Geographically, 51% of the Fund’s holdings were allocated to equities in Europe and the U.K., while approximately 43% were invested in U.S. companies and 6% in Asian equities.
We continue to believe the Swiss franc is overvalued versus the U.S. dollar. As a result, we defensively hedged a portion of the Fund’s exposure. Approximately 14% of the Swiss franc exposure was hedged at quarter end. We thank you for your continued support.
The securities mentioned above comprise the following preliminary percentages of the Oakmark Global Select Fund’s total net assets as of 09/30/19: Alphabet Cl C 8.4%, Apache 2.4%, Bayer 4.7%, Charter Communications Cl A 5.6%, Ctrip 0%, Daimler 6.7%, Delivery Hero 0%, Diageo 0%, Mail.ru 0%, Naspers 0%, Prosus 1.6%, Tencent 0% and Willis Towers Watson 0%. Portfolio holdings are subject to change without notice and are not intended as recommendations of individual stocks.
The net expense ratio reflects a contractual advisory fee waiver agreement through January 27, 2020.
The MSCI World Index (Net) is a free float-adjusted, market capitalization-weighted index that is designed to measure the global equity market performance of developed markets. The index covers approximately 85% of the free float-adjusted market capitalization in each country. This benchmark calculates reinvested dividends net of withholding taxes. This index is unmanaged and investors cannot invest directly in this index.
Because the Oakmark Global Select Fund is non-diversified, the performance of each holding will have a greater impact on the Fund’s total return, and may make the Fund’s returns more volatile than a more diversified fund.
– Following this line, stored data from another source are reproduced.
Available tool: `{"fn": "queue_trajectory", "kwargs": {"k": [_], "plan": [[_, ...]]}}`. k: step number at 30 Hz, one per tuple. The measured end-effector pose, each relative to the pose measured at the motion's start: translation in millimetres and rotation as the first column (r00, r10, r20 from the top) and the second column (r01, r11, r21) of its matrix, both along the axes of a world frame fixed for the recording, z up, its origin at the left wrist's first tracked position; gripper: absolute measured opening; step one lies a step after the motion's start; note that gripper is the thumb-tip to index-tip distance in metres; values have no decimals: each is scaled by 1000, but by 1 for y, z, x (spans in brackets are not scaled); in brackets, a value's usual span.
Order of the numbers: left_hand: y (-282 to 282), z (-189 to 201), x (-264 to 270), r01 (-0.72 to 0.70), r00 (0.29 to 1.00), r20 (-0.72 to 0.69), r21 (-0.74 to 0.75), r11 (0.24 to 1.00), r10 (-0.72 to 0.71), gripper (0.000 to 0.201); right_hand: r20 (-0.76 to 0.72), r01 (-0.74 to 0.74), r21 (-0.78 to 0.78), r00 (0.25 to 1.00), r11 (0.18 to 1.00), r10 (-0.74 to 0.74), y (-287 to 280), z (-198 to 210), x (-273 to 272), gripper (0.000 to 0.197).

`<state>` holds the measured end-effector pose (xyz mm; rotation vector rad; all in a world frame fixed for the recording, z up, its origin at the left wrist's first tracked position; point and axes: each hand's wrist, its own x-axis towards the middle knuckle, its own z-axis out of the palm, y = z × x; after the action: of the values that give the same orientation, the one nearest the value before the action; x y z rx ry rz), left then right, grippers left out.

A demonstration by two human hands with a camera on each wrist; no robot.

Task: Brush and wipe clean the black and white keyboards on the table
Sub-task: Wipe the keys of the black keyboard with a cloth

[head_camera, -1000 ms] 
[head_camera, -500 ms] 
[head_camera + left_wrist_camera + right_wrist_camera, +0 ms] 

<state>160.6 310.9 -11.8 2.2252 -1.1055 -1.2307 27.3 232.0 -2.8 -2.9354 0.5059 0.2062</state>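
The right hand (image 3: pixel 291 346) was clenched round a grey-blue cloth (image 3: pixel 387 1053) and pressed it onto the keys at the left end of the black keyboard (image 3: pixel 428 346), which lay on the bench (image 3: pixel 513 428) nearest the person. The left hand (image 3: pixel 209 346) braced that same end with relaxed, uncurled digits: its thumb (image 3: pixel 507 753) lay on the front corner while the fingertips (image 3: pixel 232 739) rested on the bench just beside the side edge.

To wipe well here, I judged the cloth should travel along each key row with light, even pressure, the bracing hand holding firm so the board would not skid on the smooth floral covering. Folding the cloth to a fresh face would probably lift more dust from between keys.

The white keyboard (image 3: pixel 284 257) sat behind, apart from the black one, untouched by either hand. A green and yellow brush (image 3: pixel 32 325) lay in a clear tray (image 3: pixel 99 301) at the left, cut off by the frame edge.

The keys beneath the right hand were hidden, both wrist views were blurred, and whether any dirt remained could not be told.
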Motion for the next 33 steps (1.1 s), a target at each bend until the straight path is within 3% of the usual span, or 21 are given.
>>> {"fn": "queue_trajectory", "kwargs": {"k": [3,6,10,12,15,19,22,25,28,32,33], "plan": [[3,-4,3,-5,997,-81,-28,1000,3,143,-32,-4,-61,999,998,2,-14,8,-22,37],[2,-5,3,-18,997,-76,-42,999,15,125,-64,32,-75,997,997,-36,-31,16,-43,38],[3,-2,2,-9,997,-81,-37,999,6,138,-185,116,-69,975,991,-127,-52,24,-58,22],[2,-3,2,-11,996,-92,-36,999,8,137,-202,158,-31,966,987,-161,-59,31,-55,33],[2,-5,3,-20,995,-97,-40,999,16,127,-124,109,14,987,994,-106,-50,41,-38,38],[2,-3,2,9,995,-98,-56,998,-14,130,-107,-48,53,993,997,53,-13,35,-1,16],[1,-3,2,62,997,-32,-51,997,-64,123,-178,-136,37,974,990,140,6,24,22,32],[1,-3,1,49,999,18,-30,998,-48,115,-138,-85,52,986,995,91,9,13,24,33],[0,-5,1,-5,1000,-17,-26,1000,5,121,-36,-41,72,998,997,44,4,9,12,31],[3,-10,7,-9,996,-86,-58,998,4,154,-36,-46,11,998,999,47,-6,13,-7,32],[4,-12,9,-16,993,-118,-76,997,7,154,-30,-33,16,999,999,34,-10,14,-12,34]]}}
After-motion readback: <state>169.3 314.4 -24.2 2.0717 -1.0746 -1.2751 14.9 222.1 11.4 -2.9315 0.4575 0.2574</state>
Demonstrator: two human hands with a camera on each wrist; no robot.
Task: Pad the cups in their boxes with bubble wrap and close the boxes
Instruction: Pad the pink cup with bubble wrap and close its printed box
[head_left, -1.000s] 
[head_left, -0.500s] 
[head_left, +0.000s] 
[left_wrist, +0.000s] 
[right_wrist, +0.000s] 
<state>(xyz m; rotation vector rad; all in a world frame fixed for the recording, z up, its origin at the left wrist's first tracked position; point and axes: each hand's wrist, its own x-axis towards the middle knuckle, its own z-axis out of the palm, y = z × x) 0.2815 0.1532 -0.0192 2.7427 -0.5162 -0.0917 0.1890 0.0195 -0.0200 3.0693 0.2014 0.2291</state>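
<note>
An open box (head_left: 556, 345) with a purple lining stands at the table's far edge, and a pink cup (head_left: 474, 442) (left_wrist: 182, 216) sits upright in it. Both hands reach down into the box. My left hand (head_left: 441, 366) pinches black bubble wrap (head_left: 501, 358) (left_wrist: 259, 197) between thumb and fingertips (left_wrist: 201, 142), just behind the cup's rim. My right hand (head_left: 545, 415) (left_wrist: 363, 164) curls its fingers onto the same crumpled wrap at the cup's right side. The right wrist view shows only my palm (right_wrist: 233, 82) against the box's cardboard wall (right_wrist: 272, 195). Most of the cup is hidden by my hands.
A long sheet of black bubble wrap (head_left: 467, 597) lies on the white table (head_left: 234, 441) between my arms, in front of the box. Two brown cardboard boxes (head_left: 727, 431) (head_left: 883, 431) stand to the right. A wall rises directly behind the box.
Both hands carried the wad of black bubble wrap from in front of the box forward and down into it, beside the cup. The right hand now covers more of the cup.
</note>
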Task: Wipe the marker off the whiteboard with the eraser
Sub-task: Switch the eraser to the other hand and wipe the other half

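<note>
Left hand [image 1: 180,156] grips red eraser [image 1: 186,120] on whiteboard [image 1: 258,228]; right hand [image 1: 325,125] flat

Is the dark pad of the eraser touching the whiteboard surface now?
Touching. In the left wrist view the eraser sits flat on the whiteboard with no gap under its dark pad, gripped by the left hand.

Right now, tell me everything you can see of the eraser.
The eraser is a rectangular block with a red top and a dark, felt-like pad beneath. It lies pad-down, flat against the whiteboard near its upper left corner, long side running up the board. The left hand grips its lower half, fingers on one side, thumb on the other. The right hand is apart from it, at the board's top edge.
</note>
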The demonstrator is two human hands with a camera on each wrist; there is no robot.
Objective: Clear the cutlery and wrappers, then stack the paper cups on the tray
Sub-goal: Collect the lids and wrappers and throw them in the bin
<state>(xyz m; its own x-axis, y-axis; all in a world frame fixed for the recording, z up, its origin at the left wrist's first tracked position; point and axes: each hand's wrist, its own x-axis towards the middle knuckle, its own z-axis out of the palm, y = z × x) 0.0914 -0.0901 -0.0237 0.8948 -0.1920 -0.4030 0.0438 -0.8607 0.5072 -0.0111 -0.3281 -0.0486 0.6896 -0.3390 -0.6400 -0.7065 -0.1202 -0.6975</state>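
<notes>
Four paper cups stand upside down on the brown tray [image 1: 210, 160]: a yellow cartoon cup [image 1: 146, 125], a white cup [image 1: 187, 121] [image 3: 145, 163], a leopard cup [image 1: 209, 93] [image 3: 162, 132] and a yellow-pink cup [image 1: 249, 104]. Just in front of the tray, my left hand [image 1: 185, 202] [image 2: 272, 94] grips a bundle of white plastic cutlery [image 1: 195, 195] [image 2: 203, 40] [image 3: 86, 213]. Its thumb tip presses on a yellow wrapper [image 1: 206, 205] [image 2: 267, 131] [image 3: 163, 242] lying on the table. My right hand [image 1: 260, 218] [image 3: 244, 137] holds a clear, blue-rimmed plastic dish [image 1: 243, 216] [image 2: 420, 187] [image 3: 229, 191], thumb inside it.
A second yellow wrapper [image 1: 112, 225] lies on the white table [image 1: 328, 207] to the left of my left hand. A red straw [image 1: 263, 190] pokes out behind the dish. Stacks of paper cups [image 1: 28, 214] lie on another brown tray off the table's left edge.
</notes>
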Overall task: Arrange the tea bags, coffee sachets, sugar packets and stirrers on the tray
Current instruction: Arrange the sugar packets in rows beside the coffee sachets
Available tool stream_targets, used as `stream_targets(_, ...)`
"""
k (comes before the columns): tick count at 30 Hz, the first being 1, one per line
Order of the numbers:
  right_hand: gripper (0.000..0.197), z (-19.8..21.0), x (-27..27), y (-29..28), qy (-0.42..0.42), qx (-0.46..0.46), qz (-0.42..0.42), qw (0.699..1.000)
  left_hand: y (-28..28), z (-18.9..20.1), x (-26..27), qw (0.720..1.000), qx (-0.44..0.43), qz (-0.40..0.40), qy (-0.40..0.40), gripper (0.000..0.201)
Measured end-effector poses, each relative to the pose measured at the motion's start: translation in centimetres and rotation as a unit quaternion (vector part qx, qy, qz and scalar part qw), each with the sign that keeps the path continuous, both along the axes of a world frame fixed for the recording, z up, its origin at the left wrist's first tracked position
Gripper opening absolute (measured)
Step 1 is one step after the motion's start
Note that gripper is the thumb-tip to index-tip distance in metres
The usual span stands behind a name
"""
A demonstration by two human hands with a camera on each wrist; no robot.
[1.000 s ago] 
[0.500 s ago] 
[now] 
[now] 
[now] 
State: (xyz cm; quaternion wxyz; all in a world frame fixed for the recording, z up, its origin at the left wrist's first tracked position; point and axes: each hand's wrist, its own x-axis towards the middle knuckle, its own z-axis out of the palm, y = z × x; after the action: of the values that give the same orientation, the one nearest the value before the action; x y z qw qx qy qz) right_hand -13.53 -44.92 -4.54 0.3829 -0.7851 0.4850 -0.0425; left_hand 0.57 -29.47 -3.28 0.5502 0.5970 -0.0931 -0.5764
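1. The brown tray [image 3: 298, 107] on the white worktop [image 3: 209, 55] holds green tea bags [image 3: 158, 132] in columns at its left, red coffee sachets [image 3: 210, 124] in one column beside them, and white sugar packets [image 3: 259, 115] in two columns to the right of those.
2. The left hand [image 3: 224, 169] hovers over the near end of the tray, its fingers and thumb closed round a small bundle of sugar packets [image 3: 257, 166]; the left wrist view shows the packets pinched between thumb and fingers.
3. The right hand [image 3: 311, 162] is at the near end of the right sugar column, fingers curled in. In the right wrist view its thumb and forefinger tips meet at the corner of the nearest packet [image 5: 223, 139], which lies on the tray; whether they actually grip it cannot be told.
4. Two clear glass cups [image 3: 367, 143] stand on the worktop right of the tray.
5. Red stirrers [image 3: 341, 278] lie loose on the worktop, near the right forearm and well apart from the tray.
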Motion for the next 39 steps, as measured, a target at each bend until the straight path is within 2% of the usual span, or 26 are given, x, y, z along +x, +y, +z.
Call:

The percentages of hedge exposure for each foreign currency are calculated by dividing the market value of all same-currency forward contracts by the market value of the underlying equity exposure to that currency.
Investing in foreign securities presents risks that in some ways may be greater than U.S. investments. Those risks include: currency fluctuation; different regulation, accounting standards, trading practices and levels of available information; generally higher transaction costs; and political risks.
The discussion of the Fund’s investments and investment strategy (including current investment themes, the portfolio managers’ research and investment process, and portfolio characteristics) represents the Fund’s investments and the views of the portfolio managers and Harris Associates L.P., the Fund’s investment adviser, at the time of this letter, and are subject to change without notice.
All information provided is as of 09/30/2019 unless otherwise specified.